Crosland was pushing fifty but looked older, untidy grey hair surrounding a pouched and lined face. He wore an enormous unfitted ulster that, like a magician’s cloak, had pockets both inside and out. Papers stuck out of them. His hat had once been a silk topper. His waistcoat, unmatched to anything else he wore, carried old egg yolk down it like candle drippings. Crosland was nominally a hack journalist, really a polemicist and an information peddler; he prided himself on being able to cobble up a fire-breathing pamphlet on both sides of any subject.

‘Got a minute?’

‘Buy me a drink?’

Denton signalled for a waiter. Crosland, never absolutely drunk, was usually on the way; beery breath blasted from him — always a sign that he was on his uppers, his preferred drink brandy — and, under and around it, an odour of wet wool and sour milk.

‘I need some information.’

‘Cost you.’

Denton dropped a shilling on the table. ‘The Mayflower Baths.’

‘Ha! Cost you more than that.’

Denton fished out another shilling.

‘Make it half a crown. Pricey part of town.’ When the other sixpence had gone on the pile, Crosland removed his hat and rubbed his dirty hair with his left hand, then put the hat on the table. A glass of brandy had appeared by then; he sipped. Denton’s own glass was empty; Crosland indicated the money and said, ‘Buy you a drink?’

‘I’m fine.’

‘Well, then. The Mayflower Baths. Ah, well. Discreet spot for gents of a certain taste to find young ’uns, if you follow me. Mm? Used to be any evening after seven — very different during the day, ladies’ Turkish bath and so on — but at night, this other drama. Oscar was known to drop in. Had a taste for some of the rougher ones.’ He drank again. ‘Gone now, if you’d been thinking of stopping by.’

‘Gone?’ Denton had a vision of some sort of demolition, London nowadays gobbling up older buildings as if they were chunks of candy.

‘Closed. Coppers raided it. After Oscar’s trial, the Baths put out the word that it had gone out of the man-and-boy business entirely. I was told that as gospel truth. Maybe it was, for a bit. However, they started up again, Tuesday and Saturday evenings. Did regular business other days, other times. Perfectly respectable. But Tuesday and Saturday after seven, if they knew you, the old times were back. Never there myself, but my understanding is it was a bit like Smithfield Market.
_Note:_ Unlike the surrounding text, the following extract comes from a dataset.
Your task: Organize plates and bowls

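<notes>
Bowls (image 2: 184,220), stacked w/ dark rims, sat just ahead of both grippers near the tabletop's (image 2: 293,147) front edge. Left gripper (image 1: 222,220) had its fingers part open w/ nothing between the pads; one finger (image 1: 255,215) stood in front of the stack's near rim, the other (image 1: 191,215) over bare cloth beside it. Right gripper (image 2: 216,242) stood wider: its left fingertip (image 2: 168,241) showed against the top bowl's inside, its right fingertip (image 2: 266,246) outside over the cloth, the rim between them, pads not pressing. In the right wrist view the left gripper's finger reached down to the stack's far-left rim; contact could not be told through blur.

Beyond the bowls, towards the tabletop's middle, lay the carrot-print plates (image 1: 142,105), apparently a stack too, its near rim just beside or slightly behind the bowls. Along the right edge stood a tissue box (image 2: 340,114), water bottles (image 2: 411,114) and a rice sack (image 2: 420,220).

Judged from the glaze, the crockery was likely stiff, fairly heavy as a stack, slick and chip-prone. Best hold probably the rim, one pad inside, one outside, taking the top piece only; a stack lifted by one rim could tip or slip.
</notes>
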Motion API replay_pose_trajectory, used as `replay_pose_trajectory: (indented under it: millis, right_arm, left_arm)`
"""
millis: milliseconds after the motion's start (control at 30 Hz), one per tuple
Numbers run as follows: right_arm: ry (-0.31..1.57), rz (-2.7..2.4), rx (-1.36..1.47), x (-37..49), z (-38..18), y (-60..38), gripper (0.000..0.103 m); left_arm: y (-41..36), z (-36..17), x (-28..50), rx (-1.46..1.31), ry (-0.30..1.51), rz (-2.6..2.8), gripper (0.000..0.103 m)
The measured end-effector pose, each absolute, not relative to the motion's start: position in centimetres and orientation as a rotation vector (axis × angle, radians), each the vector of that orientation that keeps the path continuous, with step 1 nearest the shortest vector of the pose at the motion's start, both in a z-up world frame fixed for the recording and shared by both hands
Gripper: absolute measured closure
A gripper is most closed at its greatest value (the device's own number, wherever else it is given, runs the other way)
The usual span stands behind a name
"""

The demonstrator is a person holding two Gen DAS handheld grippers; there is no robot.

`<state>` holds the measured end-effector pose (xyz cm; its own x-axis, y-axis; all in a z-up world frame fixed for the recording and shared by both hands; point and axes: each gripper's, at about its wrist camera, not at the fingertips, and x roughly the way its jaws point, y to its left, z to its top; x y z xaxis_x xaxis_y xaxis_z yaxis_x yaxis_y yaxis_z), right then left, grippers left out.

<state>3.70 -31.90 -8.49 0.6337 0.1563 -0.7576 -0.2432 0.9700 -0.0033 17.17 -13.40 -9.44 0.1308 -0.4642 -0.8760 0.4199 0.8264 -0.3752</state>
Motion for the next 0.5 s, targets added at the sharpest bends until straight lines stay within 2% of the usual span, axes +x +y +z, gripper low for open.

Very little love lost, if you follow me.’

His glass was empty. Denton ordered another, but Crosland insisted on paying for his own this time. ‘Sure you won’t have something yourself? Always like to be hospitable. Failing of mine. Anyway. The police raided it last summer, probably to make an example. Some very well-placed people got snagged in the net. It never made the papers, except for “Closing of Mayfair Landmark” sort of pieces, kind of thing would let would-be patrons know that the cat was out of the bag. I wrote something m’self, “Memories of the Mayflower Baths”, that was as innocent as a maiden’s dream but capitalized on the moment — editors looking for stuff that would titillate. A dozen boys went up on charges, couple of minor gents — public indecency, that sort of thing, nothing huge — and the point was made. Owner doing time for endangering public morals. It’s going to reopen, I’m told, as a therapeutic spa for ladies. New name, of course.’